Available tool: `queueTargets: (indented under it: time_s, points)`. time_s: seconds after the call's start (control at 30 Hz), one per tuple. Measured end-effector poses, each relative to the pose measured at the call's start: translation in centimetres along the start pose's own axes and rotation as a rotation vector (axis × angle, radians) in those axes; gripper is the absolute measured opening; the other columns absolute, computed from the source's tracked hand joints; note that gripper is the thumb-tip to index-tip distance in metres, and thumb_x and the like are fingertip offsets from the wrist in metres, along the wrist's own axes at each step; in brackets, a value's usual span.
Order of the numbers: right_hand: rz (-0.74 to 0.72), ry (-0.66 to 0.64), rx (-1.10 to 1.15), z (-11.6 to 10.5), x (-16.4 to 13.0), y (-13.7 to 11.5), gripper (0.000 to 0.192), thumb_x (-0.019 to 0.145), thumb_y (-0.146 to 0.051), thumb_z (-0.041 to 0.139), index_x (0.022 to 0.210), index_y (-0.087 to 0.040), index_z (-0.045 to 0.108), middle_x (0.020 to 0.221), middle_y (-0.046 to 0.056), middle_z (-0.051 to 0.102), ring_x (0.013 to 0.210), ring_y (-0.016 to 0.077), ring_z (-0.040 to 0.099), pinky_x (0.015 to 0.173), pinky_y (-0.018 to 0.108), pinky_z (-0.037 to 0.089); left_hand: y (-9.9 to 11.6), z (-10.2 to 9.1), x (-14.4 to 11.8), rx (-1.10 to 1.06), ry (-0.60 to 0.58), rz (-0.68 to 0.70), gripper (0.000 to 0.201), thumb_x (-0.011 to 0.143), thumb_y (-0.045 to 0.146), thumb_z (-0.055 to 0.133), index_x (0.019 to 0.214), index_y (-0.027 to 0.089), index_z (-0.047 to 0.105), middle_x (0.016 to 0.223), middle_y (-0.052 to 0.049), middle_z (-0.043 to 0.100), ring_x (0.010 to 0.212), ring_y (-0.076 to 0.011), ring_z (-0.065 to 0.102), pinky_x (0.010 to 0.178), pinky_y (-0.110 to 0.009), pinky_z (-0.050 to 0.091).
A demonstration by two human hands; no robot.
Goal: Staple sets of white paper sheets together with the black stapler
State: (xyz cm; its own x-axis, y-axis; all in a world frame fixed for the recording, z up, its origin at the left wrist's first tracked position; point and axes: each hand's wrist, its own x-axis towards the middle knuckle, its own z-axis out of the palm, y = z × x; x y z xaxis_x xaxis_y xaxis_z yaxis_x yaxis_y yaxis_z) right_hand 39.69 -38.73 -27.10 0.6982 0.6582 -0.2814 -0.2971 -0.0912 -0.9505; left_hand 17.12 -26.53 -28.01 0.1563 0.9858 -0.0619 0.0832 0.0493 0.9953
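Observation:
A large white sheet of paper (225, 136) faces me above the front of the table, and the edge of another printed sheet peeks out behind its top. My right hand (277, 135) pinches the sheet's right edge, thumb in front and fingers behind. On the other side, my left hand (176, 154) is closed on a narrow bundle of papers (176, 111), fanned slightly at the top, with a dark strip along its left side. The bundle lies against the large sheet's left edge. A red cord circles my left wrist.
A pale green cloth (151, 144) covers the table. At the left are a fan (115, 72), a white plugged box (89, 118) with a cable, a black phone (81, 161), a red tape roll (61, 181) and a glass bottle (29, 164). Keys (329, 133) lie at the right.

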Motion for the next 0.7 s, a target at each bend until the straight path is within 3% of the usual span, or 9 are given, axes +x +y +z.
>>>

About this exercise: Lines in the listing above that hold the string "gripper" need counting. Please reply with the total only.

Reply to the exercise: 2